▶ [What to do]: Once you reach the line containing "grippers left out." in the data below, restate each line word for word up to and including the one containing "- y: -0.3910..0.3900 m".

▶ [Data excerpts]:
== Segment start ==
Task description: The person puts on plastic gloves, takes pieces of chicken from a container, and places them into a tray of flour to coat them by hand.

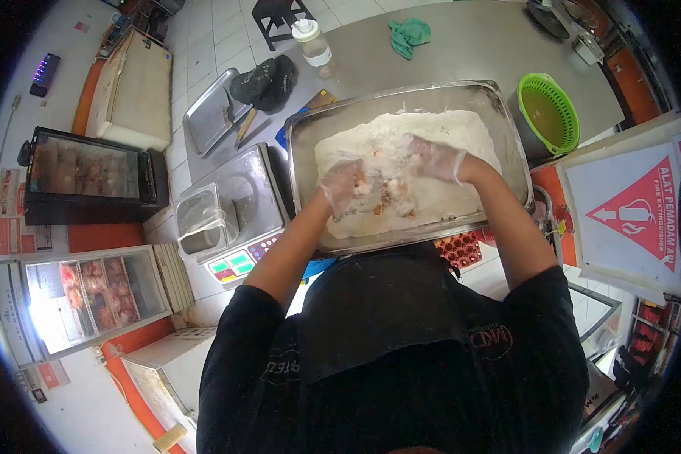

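A large metal tray (523, 170) holds a wide bed of off-white flour (461, 129). Flour-dusted pieces that look like raw meat (401, 204) lie in the middle, with brownish wet patches around them. My left hand (343, 185), in a clear plastic glove, is low over the flour at the left, its fingers beside the coated pieces. Above and to the right, my right hand (437, 160), gloved the same way, reaches in over the flour with its fingertips toward the middle. Both hands are smeared by motion, so what the fingers grip, if anything, does not show.
Left of the tray stands a digital scale (242, 261) bearing a clear plastic container (204, 219). Beyond are a small metal tray (212, 113), a dark cap-like item (265, 82) and a lidded bottle (311, 41). A green basket (548, 113) is at the right; a green cloth (409, 36) lies behind.
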Motion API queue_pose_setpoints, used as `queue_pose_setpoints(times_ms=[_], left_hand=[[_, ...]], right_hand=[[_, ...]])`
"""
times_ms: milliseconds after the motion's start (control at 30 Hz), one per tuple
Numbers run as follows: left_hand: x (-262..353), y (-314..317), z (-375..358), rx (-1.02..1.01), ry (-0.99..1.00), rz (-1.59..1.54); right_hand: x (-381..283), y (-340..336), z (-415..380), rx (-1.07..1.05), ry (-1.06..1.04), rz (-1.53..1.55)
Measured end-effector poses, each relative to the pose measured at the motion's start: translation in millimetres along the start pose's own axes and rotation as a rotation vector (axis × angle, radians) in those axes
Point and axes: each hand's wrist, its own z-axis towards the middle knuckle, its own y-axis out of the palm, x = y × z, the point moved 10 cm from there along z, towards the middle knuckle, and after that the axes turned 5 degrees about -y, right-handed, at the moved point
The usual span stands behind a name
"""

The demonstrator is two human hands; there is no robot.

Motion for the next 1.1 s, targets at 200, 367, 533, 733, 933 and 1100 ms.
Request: queue_pose_setpoints(times_ms=[200, 367, 533, 733, 933, 1100], left_hand=[[-38, -24, 61, 0.291, -0.096, 0.088], [7, 38, 17, 0.131, -0.018, 0.528], [-12, 23, -15, 0.157, -0.312, 0.226], [-105, 29, 84, 0.167, -0.346, 0.111], [-37, 53, 51, 0.06, -0.178, -0.185], [42, 32, 8, 0.241, 0.235, 0.8]], right_hand=[[86, -12, 61, 0.216, 0.32, -0.12], [-1, 40, 36, -0.276, 0.395, -0.166], [32, 19, 26, -0.279, 0.031, -0.47], [34, 88, 17, -0.268, 0.491, 0.177], [-21, 44, 17, 0.104, 0.301, 0.218], [-11, 8, -3, 0.289, 0.228, 0.242]])
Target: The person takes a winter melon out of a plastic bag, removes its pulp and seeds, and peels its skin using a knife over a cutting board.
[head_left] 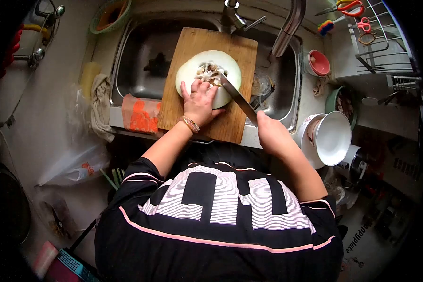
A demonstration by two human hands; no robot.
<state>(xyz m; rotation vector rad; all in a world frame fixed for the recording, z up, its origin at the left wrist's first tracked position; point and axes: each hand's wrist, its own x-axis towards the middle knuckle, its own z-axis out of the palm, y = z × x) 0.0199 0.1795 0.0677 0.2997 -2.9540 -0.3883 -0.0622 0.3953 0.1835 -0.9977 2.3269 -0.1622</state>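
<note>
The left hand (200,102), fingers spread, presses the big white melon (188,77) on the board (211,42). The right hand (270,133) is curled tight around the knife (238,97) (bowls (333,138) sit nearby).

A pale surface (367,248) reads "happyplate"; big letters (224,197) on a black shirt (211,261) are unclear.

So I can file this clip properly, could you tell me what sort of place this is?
Most likely a home kitchen: a double-basin sink with a faucet, a wooden cutting board across it, and stacked bowls alongside.
</note>
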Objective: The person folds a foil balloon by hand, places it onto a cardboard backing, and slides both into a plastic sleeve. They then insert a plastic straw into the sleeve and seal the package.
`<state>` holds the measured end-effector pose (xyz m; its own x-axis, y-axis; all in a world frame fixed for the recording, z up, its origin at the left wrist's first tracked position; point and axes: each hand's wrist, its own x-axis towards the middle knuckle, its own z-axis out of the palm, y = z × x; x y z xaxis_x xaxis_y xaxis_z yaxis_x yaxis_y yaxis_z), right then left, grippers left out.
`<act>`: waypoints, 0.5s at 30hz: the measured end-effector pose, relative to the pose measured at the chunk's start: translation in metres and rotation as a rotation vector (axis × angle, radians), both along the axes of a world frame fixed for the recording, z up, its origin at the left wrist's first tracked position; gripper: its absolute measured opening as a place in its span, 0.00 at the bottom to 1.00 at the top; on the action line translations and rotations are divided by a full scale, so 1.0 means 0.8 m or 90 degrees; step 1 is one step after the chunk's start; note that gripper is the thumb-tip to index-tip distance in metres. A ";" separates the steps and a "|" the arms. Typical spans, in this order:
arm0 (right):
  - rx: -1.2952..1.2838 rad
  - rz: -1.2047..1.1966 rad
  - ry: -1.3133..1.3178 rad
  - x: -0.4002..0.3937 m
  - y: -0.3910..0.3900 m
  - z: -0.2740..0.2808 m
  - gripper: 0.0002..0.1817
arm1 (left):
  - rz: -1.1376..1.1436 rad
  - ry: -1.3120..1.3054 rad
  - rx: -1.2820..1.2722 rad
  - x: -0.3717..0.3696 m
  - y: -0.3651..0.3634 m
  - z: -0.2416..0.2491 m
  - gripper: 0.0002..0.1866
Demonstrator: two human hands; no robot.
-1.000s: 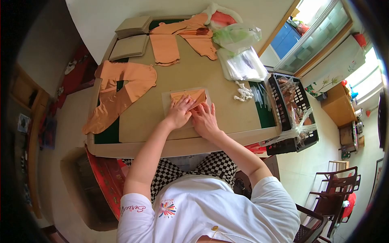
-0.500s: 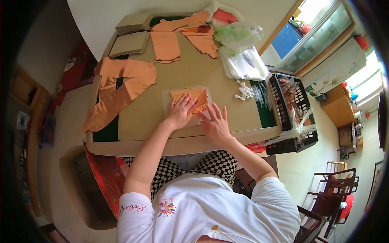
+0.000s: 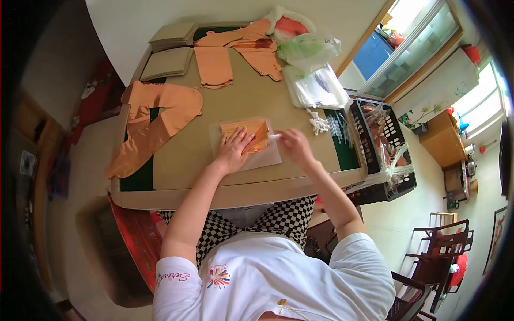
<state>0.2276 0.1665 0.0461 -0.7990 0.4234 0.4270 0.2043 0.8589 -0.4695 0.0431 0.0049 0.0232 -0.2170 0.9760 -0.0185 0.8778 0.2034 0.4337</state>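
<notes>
A folded orange foil piece lies on a translucent plastic sheet or bag near the table's front edge. My left hand presses flat on the foil with its fingers spread. Just right of the foil, my right hand has its fingers pinched together at the plastic's right edge. A small whitish bit shows at its fingertips, perhaps part of the plastic. Larger flat orange foil shapes lie at the table's left and back.
Stacked grey-brown sheets lie at the back left. Clear bags, small white pieces and clear sticks are on the right. A black crate stands beside the table's right edge.
My right hand has moved off the foil to the right, and its spread fingers have closed into a pinch. My left hand stays on the foil. The view has shifted slightly.
</notes>
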 end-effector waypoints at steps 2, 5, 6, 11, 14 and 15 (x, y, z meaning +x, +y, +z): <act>-0.009 0.026 0.046 -0.009 -0.033 0.002 0.13 | 0.001 -0.009 0.000 0.000 0.001 0.001 0.30; 0.028 0.043 0.066 -0.008 -0.045 -0.010 0.16 | 0.007 -0.015 0.012 0.000 0.000 -0.002 0.29; 0.048 0.041 0.064 -0.005 -0.047 -0.012 0.17 | 0.007 -0.017 0.018 0.000 0.000 -0.003 0.29; 0.138 0.081 -0.077 -0.009 -0.068 -0.021 0.21 | 0.001 -0.021 0.027 -0.003 0.001 -0.008 0.29; 0.129 0.088 -0.117 -0.020 -0.067 -0.025 0.22 | 0.005 -0.025 0.022 -0.003 0.000 -0.004 0.29; 0.121 0.091 -0.126 -0.023 -0.067 -0.022 0.22 | 0.006 -0.028 0.019 -0.002 0.001 -0.003 0.29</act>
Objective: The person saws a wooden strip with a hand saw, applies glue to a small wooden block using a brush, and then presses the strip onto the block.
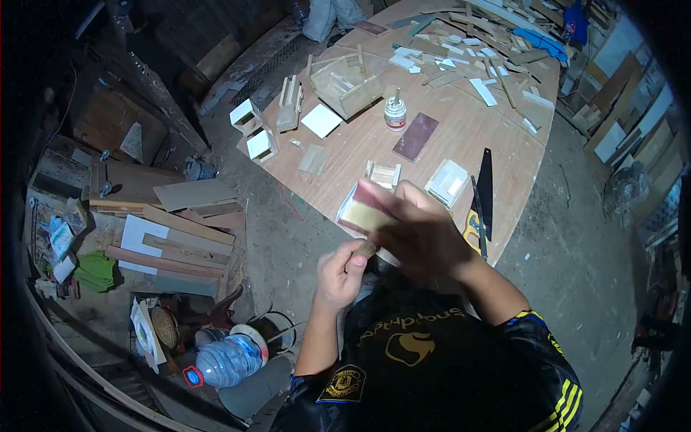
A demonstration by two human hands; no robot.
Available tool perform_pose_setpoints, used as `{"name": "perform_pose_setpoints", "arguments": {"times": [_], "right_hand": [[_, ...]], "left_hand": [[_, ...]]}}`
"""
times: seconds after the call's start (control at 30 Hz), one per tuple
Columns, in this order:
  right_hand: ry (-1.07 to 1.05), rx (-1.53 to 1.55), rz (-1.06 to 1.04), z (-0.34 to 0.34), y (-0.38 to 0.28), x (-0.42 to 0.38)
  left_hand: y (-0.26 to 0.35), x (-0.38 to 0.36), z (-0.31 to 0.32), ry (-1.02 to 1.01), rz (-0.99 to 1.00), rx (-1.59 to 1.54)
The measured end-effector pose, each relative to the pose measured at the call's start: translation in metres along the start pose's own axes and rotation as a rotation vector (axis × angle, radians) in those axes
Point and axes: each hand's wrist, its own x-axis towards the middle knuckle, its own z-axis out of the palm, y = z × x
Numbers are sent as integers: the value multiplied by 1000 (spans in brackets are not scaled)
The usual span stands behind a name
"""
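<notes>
The right hand is closed over a flat sanding block, pale-faced with a reddish edge, its fingers curled down across the block's top so that only the near face and one end show; the left hand is pinched shut, thumb against forefinger, on a small piece of wood whose tip pokes up just under the block, touching or all but touching it; both are held in the air in front of the person's chest, just off the near edge of the plywood table. How much of the small piece has been rubbed down cannot be told, since most of it is hidden in the fingers; judged from the table, the work looks partly done: several little wooden boxes stand assembled, one and another just beyond the hands and two white-faced ones at the far left corner, while a larger open wooden frame and a scatter of loose cut strips lie unassembled farther back. A glue bottle stands upright mid-table beside a dark red sheet; a handsaw lies along the right edge; a plastic water bottle rests on the floor to the left.
</notes>
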Motion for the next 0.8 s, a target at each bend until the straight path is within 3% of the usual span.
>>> {"name": "perform_pose_setpoints", "arguments": {"times": [0.1, 0.2, 0.3, 0.43, 0.5, 0.53, 0.57, 0.63, 0.73, 0.8], "right_hand": [[-40, -50, -39, -2, 1, 0], [9, 2, 22, 1, 9, -1], [-9, -5, 25, 9, 10, -4], [220, -70, 7, -9, 23, -1], [333, 74, -6, -15, 20, -1], [245, 107, -46, -16, 11, -5], [79, -32, 93, -14, -11, -6], [43, -32, -50, -13, -16, -7], [34, 50, 40, -12, -12, -7], [19, 67, -27, -13, -12, -10]], "left_hand": [[-2, -2, -5, -16, -106, -40], [2, 0, 1, -15, 5, -37], [6, 7, -5, 44, -26, -37], [7, -3, -14, -33, -46, -61], [13, -4, -13, 13, -84, -37], [14, -4, -10, 12, -83, -39], [15, -3, -7, -11, -56, -12], [17, 1, -5, -36, -18, 15], [17, 2, -6, -81, 44, 39], [12, 1, -12, -74, 1, 35]]}}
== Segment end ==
▶ [Written response]:
`<state>` holds the measured end-effector pose (xyz m; its own x-axis, y-axis; all in a world frame fixed for the recording, z up, its origin at the left wrist's first tracked position; point and axes: each hand's wrist, its own x-axis towards the middle knuckle, its own z-axis out of the palm, y = z × x; x y z xaxis_x xaxis_y xaxis_z yaxis_x yaxis_y yaxis_z), right then left, grippers left out.
`<act>`: waypoints, 0.5s at 30hz: the measured end-effector pose, relative to the pose measured at the chunk's start: translation in metres and rotation as a rotation vector (axis × angle, radians), both along the axes of a world frame fixed for the recording, z up, its origin at the left wrist's first tracked position; gripper: its absolute measured opening as a place in its span, 0.00 at the bottom to 1.00 at the top; on the action line translations and rotations are divided by a full scale, so 1.0 means 0.8 m or 90 degrees; step 1 is one step after the chunk's start; note that gripper is the thumb-tip to index-tip distance in metres. A ";" separates the steps and a "|" the arms. Typical spans, in this order:
arm0 (right):
  - rx: -1.2952..1.2838 rad
  - rz: -1.2047..1.1966 rad
  - ry: -1.3133..1.3178 rad
  - x: -0.4002..0.3937 m
  - y: -0.3910..0.3900 m

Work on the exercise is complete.